I feel numb. As if all the rage I'd held for her before has been stolen away.

No apologies can turn back the clock now and erase the damage that has already been dealt.

“I never wanted to leave you,” she repeats the words. "I wanted you. I love you. My baby. Daughter-mine."

Ruen is the only thing holding me up now. One strong arm weaves around my middle and the other reaches for my hand. My fingers are cold against his warm ones.

“You still did,” I remind her dully. “Your wants mean nothing to me, only your choices. Had you stayed, none of what happened to me would have come to pass. My father’s death. The blood contract. The people I've killed. Everything."

One choice was all it took for her to completely ruin my life. At the time of my father's death, I would have been so grateful for her presence.
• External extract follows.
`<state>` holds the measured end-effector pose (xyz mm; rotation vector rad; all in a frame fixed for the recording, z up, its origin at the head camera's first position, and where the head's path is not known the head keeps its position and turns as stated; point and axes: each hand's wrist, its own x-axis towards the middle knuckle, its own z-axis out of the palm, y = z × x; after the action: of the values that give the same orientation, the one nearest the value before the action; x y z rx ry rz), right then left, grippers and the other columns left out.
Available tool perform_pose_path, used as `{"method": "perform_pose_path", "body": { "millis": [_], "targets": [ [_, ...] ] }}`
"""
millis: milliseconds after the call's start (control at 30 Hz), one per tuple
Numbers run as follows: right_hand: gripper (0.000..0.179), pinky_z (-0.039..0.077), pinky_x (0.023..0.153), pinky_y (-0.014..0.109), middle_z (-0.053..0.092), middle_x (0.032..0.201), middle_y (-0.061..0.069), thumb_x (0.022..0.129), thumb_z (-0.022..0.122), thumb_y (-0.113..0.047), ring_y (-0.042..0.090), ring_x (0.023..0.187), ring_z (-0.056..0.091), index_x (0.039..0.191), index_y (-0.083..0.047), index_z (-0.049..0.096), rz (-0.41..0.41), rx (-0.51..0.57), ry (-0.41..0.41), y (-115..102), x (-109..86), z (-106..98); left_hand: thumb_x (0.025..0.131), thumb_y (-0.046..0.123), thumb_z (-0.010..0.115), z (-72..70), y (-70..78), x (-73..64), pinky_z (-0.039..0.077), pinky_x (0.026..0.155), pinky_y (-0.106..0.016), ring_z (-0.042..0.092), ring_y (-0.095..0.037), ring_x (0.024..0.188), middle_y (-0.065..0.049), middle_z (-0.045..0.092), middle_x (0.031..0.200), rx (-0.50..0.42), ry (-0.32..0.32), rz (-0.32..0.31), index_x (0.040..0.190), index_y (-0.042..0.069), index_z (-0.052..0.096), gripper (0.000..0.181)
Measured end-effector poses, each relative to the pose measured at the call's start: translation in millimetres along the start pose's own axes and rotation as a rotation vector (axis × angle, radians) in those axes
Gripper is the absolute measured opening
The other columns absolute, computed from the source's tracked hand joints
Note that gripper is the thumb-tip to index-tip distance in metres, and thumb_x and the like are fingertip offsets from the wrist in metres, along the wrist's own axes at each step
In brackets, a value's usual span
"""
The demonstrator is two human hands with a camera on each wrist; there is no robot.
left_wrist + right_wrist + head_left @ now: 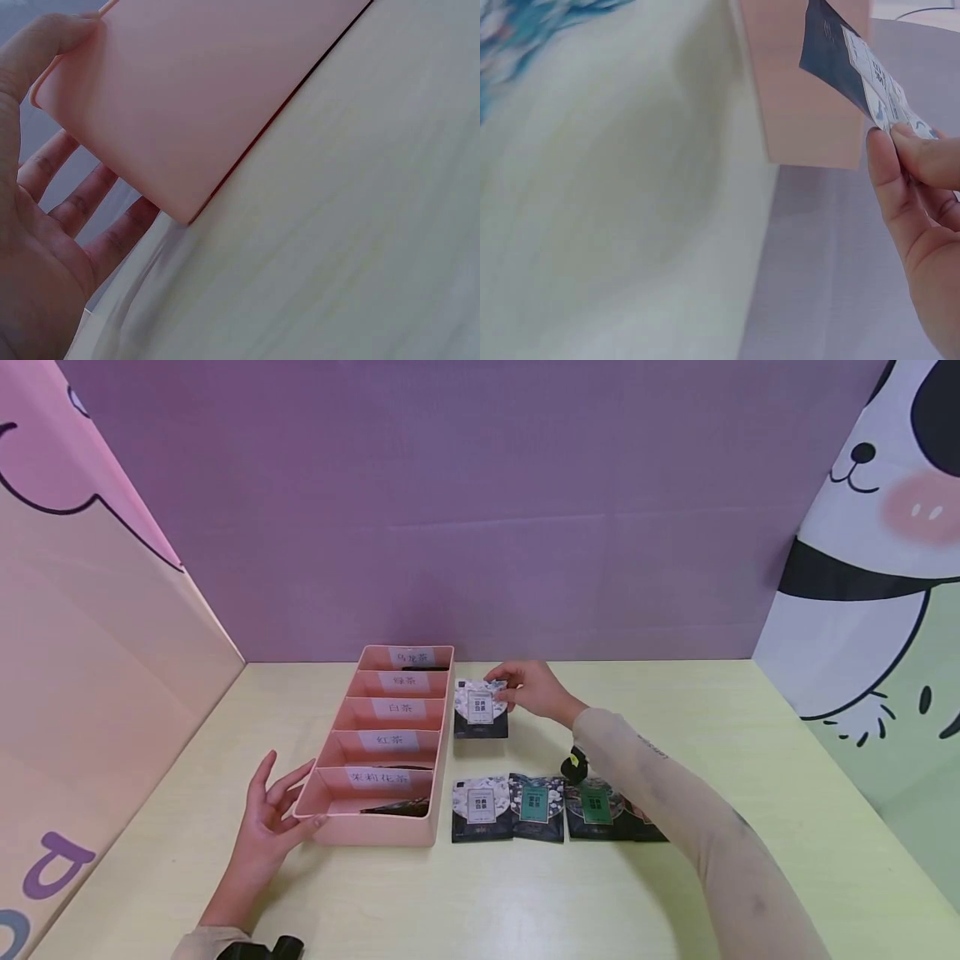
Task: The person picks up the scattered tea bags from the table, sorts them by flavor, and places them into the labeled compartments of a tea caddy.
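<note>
In the head view, my right hand (536, 689) pinches a dark tea sachet (480, 703) with a white floral top and pale label, raised just right of the pink box (375, 831). The right wrist view shows that sachet (847, 64) tilted between thumb and fingers. My left hand (270, 818) holds the box's near-left corner; in the left wrist view its thumb (56, 34) lies on the rim and its fingers reach along the left side. The box has several labelled compartments in a row. Dark sachets (405, 807) show in the nearest, second-nearest and farthest ones.
Right of the box's near end lie a white-labelled sachet (482, 810), a teal-labelled one (536, 808) and a green-labelled one (596, 810). Another, reddish one is partly hidden under the right forearm. A purple backdrop (480, 527) stands behind the table (525, 893).
</note>
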<state>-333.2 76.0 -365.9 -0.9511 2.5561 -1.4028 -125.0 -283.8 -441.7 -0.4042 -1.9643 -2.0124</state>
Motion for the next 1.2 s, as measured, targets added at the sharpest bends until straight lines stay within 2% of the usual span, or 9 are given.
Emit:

Even if she couldn't save him, she could have saved me.

“It was to protect you, Kiera.” Her brow scrunches as if pain is overwhelming her.

Does it hurt? I wonder. I hope it fucking does. I hope that she feels at least a fraction of the agony I have suffered for the last ten years. If even it was only that much, I know that it would still feel like thousands of burning blades piercing her skin.

More than the knowledge that Caedmon had known and orchestrated my fate from the very moment of my birth, the most painful thing of all is the fact that had she fought fate for me, I might have been a different person.

And it's in this moment, as I stare back at a face that reflects mine so fucking much, that I realize—true pain doesn't come from monsters. It comes from those who claim to love you.